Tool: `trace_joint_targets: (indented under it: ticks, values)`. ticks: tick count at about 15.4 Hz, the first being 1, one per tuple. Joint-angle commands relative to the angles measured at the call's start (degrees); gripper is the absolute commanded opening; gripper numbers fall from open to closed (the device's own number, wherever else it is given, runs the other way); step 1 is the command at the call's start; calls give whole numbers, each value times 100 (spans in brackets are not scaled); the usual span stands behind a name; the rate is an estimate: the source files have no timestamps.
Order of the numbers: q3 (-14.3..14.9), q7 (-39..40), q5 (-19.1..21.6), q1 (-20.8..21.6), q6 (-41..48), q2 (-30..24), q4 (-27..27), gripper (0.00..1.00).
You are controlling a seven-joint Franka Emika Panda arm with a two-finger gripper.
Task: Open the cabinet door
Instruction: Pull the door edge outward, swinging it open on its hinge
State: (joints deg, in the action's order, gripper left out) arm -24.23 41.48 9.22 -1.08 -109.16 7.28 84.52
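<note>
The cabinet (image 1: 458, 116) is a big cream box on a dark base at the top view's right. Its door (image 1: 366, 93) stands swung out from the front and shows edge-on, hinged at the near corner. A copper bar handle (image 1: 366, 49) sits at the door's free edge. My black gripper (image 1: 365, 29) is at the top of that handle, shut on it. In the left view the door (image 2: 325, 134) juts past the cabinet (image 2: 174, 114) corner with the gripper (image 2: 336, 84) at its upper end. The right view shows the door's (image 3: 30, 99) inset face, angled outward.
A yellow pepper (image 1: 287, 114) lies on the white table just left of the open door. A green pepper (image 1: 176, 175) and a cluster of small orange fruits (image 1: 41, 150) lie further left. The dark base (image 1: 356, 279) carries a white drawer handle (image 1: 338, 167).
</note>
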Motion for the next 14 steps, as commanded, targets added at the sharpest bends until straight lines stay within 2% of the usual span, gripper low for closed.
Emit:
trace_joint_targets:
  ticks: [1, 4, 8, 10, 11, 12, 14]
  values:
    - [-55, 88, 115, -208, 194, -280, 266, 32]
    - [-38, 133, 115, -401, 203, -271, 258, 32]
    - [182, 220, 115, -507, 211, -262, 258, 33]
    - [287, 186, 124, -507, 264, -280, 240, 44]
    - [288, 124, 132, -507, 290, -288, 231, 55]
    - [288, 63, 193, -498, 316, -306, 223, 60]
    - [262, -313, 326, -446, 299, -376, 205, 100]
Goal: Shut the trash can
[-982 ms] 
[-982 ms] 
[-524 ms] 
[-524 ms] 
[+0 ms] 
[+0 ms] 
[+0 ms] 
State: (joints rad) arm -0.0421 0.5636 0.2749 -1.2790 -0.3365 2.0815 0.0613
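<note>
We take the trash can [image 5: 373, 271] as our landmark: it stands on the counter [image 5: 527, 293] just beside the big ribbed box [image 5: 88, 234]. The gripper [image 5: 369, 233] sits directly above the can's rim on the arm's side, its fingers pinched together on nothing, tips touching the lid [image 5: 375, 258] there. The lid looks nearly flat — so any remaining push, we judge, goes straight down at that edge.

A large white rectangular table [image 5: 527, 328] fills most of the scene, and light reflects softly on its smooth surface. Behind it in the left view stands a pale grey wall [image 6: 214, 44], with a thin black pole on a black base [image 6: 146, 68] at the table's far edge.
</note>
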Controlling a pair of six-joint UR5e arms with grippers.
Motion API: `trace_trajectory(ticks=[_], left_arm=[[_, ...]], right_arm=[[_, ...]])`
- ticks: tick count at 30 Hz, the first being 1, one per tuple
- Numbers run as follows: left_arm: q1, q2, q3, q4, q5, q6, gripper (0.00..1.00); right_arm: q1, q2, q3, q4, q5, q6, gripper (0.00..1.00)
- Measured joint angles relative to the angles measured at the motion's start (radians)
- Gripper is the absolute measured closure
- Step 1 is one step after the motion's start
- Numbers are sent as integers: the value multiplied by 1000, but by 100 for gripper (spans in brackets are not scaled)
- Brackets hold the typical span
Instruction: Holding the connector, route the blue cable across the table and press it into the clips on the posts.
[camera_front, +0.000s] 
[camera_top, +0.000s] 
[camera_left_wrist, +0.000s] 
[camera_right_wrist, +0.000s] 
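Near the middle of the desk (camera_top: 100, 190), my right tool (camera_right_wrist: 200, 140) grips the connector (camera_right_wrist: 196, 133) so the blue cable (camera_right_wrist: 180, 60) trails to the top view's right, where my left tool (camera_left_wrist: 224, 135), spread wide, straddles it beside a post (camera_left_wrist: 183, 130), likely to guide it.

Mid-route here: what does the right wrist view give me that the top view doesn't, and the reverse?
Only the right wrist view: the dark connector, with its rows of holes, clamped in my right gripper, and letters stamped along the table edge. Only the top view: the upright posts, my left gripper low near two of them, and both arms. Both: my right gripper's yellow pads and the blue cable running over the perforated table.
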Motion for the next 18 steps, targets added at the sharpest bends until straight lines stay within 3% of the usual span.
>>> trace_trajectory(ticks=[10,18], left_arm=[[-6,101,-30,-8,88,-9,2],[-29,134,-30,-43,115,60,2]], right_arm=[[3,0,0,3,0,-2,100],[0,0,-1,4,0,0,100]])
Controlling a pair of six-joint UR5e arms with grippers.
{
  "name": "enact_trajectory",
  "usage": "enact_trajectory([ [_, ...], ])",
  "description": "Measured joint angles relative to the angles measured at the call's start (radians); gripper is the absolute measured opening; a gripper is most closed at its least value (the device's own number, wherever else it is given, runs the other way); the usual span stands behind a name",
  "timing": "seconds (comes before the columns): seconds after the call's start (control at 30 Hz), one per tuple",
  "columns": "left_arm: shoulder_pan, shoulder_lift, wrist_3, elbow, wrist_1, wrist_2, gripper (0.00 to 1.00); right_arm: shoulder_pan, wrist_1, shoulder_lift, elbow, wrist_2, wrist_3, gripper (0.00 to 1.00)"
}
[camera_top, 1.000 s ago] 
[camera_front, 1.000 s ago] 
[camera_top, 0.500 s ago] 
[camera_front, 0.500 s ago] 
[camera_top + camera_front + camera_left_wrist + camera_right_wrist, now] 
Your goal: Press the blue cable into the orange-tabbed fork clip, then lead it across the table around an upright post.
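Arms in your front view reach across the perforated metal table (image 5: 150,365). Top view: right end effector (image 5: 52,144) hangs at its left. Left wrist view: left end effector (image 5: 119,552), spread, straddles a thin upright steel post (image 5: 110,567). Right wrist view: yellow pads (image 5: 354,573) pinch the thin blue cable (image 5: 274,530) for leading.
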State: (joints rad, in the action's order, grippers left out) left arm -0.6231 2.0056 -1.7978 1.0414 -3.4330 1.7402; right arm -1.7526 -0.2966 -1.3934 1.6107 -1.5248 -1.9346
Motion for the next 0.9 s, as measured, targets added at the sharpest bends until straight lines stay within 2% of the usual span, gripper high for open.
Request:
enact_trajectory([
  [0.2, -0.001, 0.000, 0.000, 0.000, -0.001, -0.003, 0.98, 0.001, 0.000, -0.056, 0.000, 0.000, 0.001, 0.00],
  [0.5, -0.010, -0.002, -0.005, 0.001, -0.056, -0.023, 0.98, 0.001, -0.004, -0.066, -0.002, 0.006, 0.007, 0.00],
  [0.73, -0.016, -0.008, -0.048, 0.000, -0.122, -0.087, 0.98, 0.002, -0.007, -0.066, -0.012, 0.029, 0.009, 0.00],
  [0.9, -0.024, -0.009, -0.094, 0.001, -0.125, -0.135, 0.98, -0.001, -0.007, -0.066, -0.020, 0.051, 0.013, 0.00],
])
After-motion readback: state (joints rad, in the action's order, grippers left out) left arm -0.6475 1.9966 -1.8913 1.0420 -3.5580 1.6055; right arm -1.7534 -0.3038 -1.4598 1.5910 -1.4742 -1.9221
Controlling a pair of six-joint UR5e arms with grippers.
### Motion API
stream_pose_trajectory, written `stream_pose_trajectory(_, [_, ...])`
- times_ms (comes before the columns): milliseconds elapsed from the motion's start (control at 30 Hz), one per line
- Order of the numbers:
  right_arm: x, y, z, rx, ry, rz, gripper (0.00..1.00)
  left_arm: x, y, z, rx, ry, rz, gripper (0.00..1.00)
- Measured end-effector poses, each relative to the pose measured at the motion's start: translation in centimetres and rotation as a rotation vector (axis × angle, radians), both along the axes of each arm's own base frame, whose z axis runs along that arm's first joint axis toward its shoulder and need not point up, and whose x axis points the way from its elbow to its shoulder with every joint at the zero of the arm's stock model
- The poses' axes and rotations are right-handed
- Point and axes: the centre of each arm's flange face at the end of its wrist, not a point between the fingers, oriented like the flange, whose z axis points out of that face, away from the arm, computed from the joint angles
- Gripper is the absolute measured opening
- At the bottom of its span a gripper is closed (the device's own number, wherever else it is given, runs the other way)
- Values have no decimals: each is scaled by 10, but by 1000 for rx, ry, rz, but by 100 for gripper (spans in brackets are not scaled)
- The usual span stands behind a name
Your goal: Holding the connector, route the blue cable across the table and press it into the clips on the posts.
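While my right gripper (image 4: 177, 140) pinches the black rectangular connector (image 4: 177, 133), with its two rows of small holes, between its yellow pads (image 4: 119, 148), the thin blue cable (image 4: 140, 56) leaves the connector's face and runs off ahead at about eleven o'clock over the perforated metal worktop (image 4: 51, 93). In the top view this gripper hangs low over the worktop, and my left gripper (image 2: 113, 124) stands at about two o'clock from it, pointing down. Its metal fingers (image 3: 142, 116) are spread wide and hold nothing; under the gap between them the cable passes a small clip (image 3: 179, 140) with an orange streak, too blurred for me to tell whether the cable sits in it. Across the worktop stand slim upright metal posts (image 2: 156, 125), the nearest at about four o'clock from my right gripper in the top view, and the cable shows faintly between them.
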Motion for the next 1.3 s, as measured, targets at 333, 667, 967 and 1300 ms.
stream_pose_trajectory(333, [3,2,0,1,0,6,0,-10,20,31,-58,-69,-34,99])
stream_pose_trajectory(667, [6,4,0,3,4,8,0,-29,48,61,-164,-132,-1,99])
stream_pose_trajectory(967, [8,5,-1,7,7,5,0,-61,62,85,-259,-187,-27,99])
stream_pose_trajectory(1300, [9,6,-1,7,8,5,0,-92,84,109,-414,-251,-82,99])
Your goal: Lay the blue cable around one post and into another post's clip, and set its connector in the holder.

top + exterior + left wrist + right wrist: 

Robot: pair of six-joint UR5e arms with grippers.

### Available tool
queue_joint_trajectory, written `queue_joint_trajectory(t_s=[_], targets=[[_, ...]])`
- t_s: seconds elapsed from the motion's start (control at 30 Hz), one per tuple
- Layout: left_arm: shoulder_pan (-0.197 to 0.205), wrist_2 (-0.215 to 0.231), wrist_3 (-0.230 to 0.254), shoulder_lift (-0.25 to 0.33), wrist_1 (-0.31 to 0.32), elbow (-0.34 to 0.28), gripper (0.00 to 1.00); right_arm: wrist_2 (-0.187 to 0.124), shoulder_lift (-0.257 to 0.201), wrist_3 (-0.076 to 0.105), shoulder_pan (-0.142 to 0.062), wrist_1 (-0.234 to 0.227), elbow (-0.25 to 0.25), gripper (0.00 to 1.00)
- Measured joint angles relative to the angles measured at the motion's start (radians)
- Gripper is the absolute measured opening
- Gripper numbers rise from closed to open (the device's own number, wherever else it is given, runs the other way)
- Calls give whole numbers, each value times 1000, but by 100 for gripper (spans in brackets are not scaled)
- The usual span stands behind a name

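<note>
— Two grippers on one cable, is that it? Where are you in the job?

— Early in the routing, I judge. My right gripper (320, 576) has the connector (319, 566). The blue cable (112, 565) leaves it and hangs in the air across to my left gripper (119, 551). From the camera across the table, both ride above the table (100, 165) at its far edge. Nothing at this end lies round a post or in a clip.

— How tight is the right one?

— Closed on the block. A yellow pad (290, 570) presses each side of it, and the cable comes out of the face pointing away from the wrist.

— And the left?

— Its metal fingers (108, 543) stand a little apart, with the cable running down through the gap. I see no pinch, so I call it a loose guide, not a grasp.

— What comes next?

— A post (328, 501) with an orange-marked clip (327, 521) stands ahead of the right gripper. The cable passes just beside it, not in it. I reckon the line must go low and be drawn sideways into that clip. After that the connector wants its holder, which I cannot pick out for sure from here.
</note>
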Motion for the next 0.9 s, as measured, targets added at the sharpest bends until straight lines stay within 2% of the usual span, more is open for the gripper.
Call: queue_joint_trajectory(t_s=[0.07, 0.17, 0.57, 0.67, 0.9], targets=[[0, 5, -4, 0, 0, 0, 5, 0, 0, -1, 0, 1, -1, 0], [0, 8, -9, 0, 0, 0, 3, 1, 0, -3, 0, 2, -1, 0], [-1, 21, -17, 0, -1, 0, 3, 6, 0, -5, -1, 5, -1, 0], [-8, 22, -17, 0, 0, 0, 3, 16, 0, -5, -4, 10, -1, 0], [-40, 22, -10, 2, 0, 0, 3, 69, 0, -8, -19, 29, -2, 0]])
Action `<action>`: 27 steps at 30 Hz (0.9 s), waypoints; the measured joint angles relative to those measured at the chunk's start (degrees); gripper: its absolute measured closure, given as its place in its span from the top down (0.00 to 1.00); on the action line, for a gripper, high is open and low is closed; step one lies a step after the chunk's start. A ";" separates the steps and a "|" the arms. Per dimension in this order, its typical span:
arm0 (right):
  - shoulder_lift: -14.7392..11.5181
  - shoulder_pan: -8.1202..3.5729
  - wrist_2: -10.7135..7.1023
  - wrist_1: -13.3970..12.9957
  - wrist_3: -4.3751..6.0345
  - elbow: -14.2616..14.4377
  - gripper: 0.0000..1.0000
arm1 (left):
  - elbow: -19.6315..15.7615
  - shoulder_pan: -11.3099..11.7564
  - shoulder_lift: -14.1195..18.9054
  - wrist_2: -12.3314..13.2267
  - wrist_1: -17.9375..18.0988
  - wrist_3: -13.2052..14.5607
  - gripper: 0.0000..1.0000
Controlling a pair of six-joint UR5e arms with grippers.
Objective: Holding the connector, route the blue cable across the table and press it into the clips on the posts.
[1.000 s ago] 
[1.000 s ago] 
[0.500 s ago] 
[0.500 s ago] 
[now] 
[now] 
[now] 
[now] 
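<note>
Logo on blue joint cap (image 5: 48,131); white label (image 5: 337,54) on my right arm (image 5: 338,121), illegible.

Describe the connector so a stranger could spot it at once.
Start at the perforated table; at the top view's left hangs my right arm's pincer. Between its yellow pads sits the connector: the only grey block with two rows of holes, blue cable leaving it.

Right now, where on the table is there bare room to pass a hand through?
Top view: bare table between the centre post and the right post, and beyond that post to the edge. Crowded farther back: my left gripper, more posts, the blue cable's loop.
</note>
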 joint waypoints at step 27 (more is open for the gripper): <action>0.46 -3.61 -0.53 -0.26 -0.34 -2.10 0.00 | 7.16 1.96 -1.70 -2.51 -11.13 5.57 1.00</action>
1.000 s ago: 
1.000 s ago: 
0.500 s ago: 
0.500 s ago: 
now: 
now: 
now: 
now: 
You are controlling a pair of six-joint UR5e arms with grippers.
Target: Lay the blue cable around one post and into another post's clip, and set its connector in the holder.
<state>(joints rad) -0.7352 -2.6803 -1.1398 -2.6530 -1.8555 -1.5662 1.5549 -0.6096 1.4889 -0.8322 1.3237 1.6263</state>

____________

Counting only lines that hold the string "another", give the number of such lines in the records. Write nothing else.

■ **Output of the task**
2